═════ Supplied data

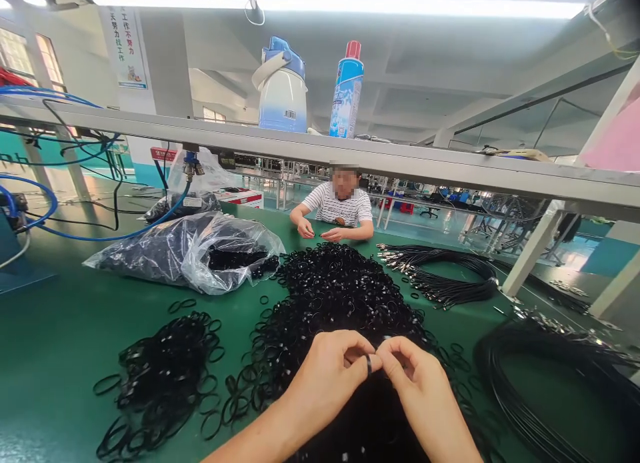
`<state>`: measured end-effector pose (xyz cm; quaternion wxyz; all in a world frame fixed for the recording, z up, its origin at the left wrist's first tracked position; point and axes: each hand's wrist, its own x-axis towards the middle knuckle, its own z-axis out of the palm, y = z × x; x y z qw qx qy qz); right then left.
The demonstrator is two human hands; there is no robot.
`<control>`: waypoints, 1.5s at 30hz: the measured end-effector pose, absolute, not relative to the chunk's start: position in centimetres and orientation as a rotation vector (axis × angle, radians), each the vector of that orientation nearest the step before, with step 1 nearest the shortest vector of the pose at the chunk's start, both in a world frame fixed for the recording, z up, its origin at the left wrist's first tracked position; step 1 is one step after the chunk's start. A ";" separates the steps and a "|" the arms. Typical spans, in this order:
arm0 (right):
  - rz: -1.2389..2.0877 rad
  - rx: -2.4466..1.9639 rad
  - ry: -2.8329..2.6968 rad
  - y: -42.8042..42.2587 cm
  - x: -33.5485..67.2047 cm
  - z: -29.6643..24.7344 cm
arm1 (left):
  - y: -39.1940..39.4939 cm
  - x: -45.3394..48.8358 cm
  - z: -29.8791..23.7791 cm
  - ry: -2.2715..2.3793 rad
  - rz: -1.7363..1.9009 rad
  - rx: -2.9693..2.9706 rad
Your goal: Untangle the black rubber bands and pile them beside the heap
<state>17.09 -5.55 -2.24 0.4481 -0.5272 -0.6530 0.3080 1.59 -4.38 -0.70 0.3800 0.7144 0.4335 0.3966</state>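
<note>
A large heap of small black rubber rings point(330, 283) lies on the table under and beyond my hands. My left hand point(335, 369) is closed in a pinch, with a thin black ring point(369, 364) across its thumb near the tip. Its fingertips meet those of my right hand point(417, 373), which is also pinched closed. Whatever lies between the right fingertips is hidden. A smaller pile of black rings point(163, 376) sits to the left of my left hand, with some loose rings around it.
A clear plastic bag point(170, 249) of black parts lies left of the heap. Coiled black cables point(450, 269) with metal ends lie right, with another coil point(500, 376) nearer. Across the green table point(60, 336), a person point(345, 206) handles small things. A shelf point(310, 139) holds a jug and spray can.
</note>
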 end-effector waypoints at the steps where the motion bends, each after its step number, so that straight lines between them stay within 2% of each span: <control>1: 0.764 -1.311 -1.621 -5.6 17.1 -2.3 | -4.4 1.6 -0.7 1.116 1.006 1.833; 17: 0.943 -1.245 -1.481 -5.8 16.9 -2.1 | -4.4 1.8 -0.8 1.068 0.973 1.807; 26: 0.287 -1.609 -1.627 -4.6 18.9 -3.5 | -2.9 0.5 -1.4 1.147 0.983 1.836; 31: -0.175 -1.621 -2.044 -4.8 19.5 -3.0 | -2.7 -0.4 -1.4 1.161 0.935 1.977; 35: -0.570 -1.558 -2.147 -6.1 18.5 -1.6 | -3.1 -0.4 -0.9 1.068 0.962 2.129; 41: -0.432 -1.512 -2.276 -6.6 17.3 -1.2 | -2.8 -0.2 -0.7 1.099 0.981 2.108; 45: -0.051 -1.422 -2.411 -7.2 16.6 -1.3 | -2.6 -0.5 -0.7 1.079 0.926 2.070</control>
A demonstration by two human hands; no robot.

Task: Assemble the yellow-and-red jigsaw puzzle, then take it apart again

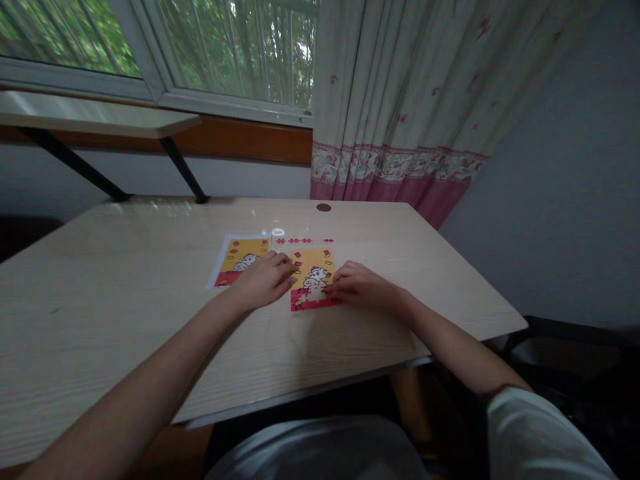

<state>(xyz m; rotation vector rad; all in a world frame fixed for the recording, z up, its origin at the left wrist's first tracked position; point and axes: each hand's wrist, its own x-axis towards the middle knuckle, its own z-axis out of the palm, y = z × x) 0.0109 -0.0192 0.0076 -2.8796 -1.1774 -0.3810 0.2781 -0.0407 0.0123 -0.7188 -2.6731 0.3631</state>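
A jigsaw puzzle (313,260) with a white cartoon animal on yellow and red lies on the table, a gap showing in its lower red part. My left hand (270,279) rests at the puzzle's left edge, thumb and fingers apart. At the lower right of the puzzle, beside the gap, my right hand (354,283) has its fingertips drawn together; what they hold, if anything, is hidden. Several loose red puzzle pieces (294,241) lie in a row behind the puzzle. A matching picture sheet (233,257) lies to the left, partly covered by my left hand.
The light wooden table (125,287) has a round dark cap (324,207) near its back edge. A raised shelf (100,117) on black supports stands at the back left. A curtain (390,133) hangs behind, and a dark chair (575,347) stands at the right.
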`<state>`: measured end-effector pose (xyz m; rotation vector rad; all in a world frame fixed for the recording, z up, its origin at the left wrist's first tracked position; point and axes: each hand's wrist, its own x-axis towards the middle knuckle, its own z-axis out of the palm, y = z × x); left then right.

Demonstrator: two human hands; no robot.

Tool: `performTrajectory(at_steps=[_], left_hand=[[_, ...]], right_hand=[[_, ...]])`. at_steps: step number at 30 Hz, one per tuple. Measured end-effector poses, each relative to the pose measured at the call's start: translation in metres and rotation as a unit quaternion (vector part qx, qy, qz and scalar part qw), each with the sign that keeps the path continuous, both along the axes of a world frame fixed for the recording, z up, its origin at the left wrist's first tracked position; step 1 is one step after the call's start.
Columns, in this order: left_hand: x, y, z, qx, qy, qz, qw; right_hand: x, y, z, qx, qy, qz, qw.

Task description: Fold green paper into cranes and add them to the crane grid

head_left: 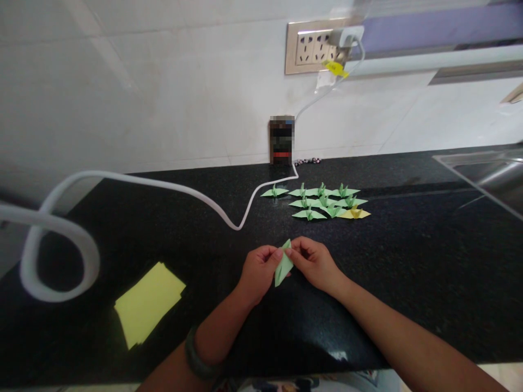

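Between my hands is a small piece of light green origami paper [284,268], folded into a narrow diamond with a crease down its lower half. My left hand [261,270] pinches its left edge with the thumb on top. From the other side, my right hand [314,262] grips the upper right edge between thumb and fingers. The fingers behind the paper are partly hidden. Beyond my hands, several green paper cranes [309,214] stand in rows on the black countertop [229,326]. One yellow paper crane [354,213] sits at the right end of the nearest row.
A stack of yellow paper sheets [149,305] lies to the left. A thick white cable [175,188] loops across the left side to a phone-like device [281,140] against the wall. A wall socket [310,48] holds a white plug. At far right is a metal sink [490,174].
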<state>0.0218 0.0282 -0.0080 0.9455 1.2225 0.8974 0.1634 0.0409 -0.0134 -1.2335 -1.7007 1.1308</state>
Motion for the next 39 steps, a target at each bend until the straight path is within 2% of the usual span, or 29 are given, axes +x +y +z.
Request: performTrajectory(at_steps=[9,16,20,25,39], left_hand=[[-0.0003,-0.0021,0.002,-0.01,0.009,-0.032,0.999],[-0.001,-0.0011,-0.0013,0.043,0.025,-0.012,0.999],[-0.001,-0.0006,-0.0019,0.026,0.01,-0.003,1.0],[0.0004,-0.0008,-0.0017,0.006,-0.017,0.002,1.0],[-0.003,-0.0006,0.0004,0.053,0.034,-0.019,0.998]], right_hand=[[0.002,-0.0003,0.0057,0.004,-0.013,-0.007,1.0],[-0.0009,0.0005,0.0014,-0.025,0.026,-0.011,0.999],[-0.0006,0.0002,0.0015,-0.046,0.048,0.011,0.998],[0.0007,0.0,0.0022,-0.053,0.042,0.005,0.998],[-0.0007,-0.0015,0.0042,-0.064,0.058,0.002,0.996]])
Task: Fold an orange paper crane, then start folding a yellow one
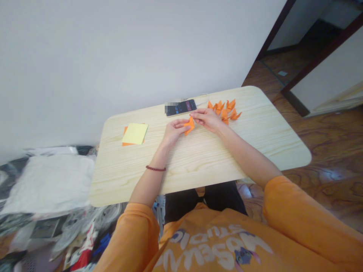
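A small folded orange paper piece [189,125] is held between both hands just above the light wooden table [198,158]. My left hand [173,130] pinches its left side, fingers closed. My right hand [206,118] grips its right side, fingers curled onto the paper. A red bead bracelet [155,168] circles my left wrist. Behind my right hand lie several finished folded orange paper pieces [225,108] in a loose cluster.
A dark phone [180,107] with a lit screen and a white cable lies at the table's back edge. A yellow sheet on an orange sheet [135,133] lies at the left. Piled bags and cloth [45,189] crowd the floor left. A white wall stands behind.
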Demonstrator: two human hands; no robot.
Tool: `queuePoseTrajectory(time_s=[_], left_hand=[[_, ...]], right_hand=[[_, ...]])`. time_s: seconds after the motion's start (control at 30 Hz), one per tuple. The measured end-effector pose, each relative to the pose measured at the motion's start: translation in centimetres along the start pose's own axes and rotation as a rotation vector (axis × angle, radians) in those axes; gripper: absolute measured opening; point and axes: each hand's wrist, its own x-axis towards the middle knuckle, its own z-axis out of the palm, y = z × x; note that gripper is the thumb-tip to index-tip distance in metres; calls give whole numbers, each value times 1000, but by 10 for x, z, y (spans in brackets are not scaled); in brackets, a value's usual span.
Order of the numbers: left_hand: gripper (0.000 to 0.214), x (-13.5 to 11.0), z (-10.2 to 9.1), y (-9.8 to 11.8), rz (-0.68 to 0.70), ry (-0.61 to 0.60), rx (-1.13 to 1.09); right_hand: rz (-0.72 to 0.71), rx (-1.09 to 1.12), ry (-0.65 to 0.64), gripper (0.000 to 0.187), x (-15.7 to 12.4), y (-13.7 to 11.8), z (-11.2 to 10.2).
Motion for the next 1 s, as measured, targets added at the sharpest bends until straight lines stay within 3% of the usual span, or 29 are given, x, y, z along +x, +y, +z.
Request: queuePoseTrajectory(time_s=[1.0], left_hand=[[29, 0, 5, -3, 183, 69, 144]], right_hand=[[-72, -105, 137, 30, 1, 3, 7]])
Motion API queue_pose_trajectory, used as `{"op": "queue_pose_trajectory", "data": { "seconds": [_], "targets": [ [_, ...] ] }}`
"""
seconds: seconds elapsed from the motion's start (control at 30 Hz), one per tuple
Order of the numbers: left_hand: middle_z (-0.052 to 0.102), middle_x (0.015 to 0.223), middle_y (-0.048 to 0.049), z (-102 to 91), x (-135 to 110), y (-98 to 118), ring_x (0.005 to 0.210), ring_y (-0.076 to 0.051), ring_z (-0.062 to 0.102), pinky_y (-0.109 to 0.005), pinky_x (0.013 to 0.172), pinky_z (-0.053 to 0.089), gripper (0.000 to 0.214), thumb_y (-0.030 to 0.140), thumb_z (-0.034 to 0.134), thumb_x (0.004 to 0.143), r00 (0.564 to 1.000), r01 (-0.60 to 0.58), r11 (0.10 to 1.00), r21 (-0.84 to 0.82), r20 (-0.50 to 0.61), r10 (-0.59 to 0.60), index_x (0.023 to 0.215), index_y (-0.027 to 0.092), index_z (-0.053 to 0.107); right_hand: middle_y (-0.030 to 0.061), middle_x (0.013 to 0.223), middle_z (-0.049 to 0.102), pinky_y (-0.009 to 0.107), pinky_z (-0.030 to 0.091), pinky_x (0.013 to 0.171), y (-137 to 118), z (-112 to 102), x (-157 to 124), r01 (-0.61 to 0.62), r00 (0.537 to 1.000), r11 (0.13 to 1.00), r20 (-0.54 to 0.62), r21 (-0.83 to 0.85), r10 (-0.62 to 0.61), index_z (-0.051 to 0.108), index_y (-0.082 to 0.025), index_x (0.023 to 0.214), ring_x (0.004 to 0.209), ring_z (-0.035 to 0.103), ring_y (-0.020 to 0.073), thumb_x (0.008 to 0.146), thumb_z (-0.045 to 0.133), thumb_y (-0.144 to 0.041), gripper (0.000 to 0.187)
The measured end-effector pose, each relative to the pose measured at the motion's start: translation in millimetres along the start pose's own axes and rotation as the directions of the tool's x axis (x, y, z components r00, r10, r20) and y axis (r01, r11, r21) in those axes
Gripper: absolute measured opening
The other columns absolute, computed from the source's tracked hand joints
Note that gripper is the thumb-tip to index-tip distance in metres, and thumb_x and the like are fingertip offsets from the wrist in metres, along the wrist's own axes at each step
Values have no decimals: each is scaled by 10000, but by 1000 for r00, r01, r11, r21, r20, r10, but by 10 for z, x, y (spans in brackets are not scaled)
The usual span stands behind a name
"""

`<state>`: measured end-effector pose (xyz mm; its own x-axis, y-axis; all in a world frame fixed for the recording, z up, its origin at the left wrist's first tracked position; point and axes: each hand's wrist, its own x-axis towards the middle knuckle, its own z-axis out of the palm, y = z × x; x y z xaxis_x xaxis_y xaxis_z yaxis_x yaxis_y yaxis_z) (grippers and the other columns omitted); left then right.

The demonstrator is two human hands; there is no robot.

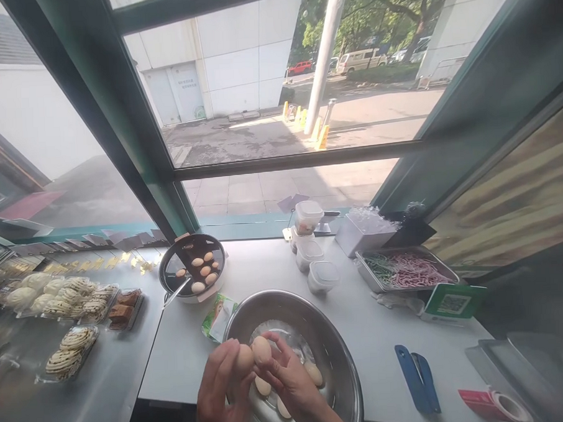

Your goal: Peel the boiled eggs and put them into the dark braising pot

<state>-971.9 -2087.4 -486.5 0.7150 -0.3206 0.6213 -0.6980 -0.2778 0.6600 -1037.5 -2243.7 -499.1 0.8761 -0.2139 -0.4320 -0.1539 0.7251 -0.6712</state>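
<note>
Over a large steel bowl point(346, 351), my left hand point(221, 388) closes its fingers round one egg point(244, 360). My right hand point(291, 378) grips a second egg point(261, 350) between thumb and fingers. The two eggs are side by side and look as if they touch. Below my hands, several more eggs lie in the bowl, among them one loose egg point(313, 374) on the right. My right hand and wrist cover part of the bowl's inside.
A dark pot point(172, 265) with eggs in liquid and a ladle point(177, 292) stands back left. Packed buns point(73, 351) lie left. Lidded tubs point(322, 276) and a tray of shreds point(409, 269) are behind. Blue-handled tool point(417, 379) and tape roll point(509, 406) lie right.
</note>
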Motion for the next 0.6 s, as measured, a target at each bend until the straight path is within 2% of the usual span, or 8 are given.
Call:
{"op": "queue_pose_trajectory", "data": {
  "seconds": [0.07, 0.17, 0.23, 0.37, 0.47, 0.53, 0.57, 0.6],
  "targets": [
    [727, 1300, -122, 2, 20, -30, 1224, -268, 706, -413, 1005, 645, 511, 124, 725, 910, 999, 15, 1000, 21, -44, -14, 1397, 250, 634, 5, 1079, 723, 395, 542, 990, 9, 19, 15, 6, 1000, 1000, 5, -10, -6, 616, -337, 1164, 1011, 726, 239, 619, 980, -526, 682],
    [741, 1292, -109, -40, 99, -107, 1229, -249, 710, -386, 1019, 640, 477, 137, 675, 942, 989, -43, 999, 7, 144, 42, 1404, 245, 627, 27, 1134, 710, 398, 551, 956, 8, 54, 37, 27, 999, 998, 18, -55, -26, 638, -320, 1158, 1013, 721, 245, 624, 980, -515, 663],
    [750, 1289, -104, -111, 154, -168, 1220, -247, 720, -375, 1017, 640, 439, 183, 670, 951, 981, -26, 999, 32, 192, 19, 1385, 245, 641, 40, 1148, 701, 414, 557, 930, 10, 60, 57, 44, 999, 994, 25, -104, -42, 657, -306, 1159, 994, 732, 267, 603, 990, -510, 679],
    [757, 1284, -95, -309, 184, -273, 1173, -256, 742, -364, 964, 650, 442, 280, 712, 934, 995, 101, 982, 161, -40, -96, 1371, 250, 649, 48, 1139, 671, 475, 549, 986, 74, 6, 145, 42, 999, 976, -5, -212, -44, 679, -295, 1171, 1030, 754, 337, 583, 999, -465, 690],
    [771, 1247, -83, -423, 114, -315, 1140, -256, 750, -361, 935, 646, 375, 342, 687, 953, 979, 187, 969, 163, -110, -170, 1317, 254, 688, 55, 1200, 644, 496, 563, 984, 142, -10, 322, 71, 997, 950, -16, -306, -79, 673, -303, 1182, 1011, 765, 345, 590, 976, -466, 685],
    [779, 1217, -82, -465, 28, -333, 1128, -258, 750, -365, 940, 636, 329, 382, 654, 974, 963, 248, 960, 132, -140, -230, 1269, 251, 716, 70, 1236, 640, 483, 594, 911, 131, 59, 545, 109, 991, 862, -18, -495, -135, 655, -306, 1203, 943, 772, 318, 670, 902, -483, 613],
    [782, 1205, -82, -477, -22, -343, 1120, -258, 750, -363, 932, 633, 321, 402, 646, 978, 952, 279, 952, 125, -164, -258, 1250, 250, 726, 79, 1241, 645, 470, 603, 866, 100, 127, 698, 122, 986, 782, -17, -611, -167, 643, -303, 1217, 905, 770, 300, 726, 848, -475, 559],
    [786, 1192, -80, -485, -75, -354, 1108, -259, 753, -357, 914, 632, 317, 420, 643, 979, 941, 307, 944, 125, -191, -280, 1233, 252, 733, 85, 1228, 658, 454, 605, 823, 54, 218, 877, 131, 979, 657, -8, -743, -205, 627, -299, 1236, 868, 762, 278, 789, 776, -456, 497]
  ]
}}
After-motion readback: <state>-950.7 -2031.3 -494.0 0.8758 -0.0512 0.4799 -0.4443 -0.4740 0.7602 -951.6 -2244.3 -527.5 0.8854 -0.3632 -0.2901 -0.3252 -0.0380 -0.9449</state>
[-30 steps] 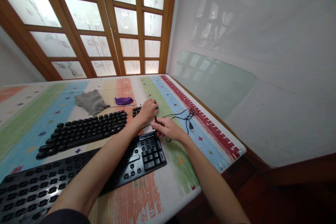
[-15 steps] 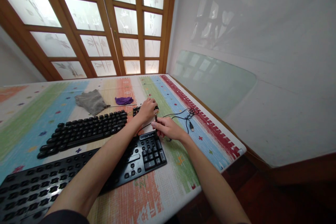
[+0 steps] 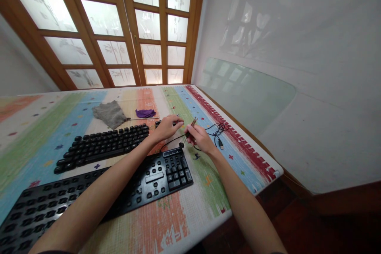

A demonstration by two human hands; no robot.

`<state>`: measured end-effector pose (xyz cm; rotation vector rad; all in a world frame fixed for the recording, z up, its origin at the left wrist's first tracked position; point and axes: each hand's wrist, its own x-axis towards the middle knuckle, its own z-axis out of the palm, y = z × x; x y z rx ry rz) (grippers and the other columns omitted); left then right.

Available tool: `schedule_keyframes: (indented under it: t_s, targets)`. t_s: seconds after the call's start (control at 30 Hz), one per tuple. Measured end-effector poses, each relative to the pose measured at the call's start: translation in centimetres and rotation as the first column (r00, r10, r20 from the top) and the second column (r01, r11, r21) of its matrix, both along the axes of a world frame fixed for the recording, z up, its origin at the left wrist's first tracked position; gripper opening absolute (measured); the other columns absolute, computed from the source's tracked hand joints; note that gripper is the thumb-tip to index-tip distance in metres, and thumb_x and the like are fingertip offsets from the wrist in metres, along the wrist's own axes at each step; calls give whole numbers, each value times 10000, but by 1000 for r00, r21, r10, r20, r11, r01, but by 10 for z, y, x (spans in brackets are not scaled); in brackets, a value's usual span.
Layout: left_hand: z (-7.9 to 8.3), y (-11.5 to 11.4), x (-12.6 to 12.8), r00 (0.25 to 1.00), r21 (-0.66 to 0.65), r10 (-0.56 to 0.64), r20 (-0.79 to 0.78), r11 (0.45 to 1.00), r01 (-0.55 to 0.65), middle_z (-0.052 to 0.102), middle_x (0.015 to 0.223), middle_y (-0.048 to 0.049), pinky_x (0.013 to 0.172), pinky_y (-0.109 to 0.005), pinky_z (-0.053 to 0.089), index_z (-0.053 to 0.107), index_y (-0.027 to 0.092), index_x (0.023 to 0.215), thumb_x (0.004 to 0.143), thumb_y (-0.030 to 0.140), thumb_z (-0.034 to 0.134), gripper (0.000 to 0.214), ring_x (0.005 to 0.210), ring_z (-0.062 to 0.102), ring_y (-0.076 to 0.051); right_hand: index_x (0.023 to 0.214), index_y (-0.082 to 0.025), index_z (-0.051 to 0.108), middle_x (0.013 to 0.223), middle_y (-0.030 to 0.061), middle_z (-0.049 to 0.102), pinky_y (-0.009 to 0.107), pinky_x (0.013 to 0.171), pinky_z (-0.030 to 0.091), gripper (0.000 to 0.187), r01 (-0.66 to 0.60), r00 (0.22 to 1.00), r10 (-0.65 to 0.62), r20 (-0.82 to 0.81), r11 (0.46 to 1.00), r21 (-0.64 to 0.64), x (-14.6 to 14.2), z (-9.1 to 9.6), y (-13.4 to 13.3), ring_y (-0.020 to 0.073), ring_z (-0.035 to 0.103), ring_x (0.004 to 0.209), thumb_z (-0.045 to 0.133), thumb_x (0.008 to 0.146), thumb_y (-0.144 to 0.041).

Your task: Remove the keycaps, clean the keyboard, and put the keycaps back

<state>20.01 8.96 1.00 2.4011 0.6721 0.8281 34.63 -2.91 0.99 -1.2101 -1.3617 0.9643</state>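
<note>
My right hand [image 3: 199,137] is closed round a slim keycap puller [image 3: 194,122], its metal prongs pointing up and away. At the tool's lower end, a black keycap [image 3: 181,145] shows just above the top right corner of the black keyboard [image 3: 154,178]. To the left, my left hand [image 3: 169,127] is raised with thumb and fingers apart, nothing visible between them. Partly behind it are a few more loose keycaps [image 3: 157,124]. Most of the keyboard's left and middle is bare of keycaps, while its number pad [image 3: 177,172] still carries several. My left forearm covers part of the board.
Rows of removed keycaps [image 3: 104,145] lie behind the keyboard. Farther back are a grey cloth [image 3: 110,114], a thin rod [image 3: 144,118] and a purple cloth [image 3: 145,113]. A coiled cable with a USB plug [image 3: 220,144] lies right, near the wall [image 3: 327,67].
My hands have moved apart, and the left one has drawn back from the keycaps. The right hand has shifted right and up, tilting the puller. The view has turned slightly left.
</note>
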Motion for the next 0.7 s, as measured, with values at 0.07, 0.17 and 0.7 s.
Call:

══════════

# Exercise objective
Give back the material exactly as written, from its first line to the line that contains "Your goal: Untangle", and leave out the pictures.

# Result of the task
`<state>`: measured end-effector pose (xyz cm; quaternion wxyz; all in a world frame fixed for the recording, z up, its origin at the left wrist's first tracked position; point and axes: each hand's wrist, its own x-axis towards the middle knuckle, its own z-axis out of the palm, y = z × x; x y z qw qx qy qz); right then left.
The demonstrator is two human hands; there is no robot.
`<control>`: waypoints, 1.5s at 30hz: the measured end-effector pose, absolute, not relative to the chunk's start: position in centimetres and orientation as a rotation vector (axis × angle, radians), each the vector of that orientation nearest the step before, with step 1 nearest the shortest vector of the pose at the chunk's start, both in a world frame fixed for the recording, z up, its origin at the left wrist's first tracked position; step 1 is one step after the chunk's start. A ";" separates the steps and a "|" the arms. Typical spans, in this order:
arm0 (right):
  - rz: -1.2389..2.0877 rad
  - rx: -2.4466..1.9639 rad
  - ry: -2.8329..2.6968 rad
  - y: -42.8042..42.2587 cm
  - x: -33.5485..67.2047 cm
  - z: -29.6643..24.7344 cm
arm1 (left):
  - y: -39.1940..39.4939 cm
  - x: -45.3394..48.8358 cm
  - z: -29.8791..23.7791 cm
  - ry: -2.2715..2.3793 rad
  - rz: -1.7363..1.9009 rad
  - rx: -2.9693..2.9706 rad
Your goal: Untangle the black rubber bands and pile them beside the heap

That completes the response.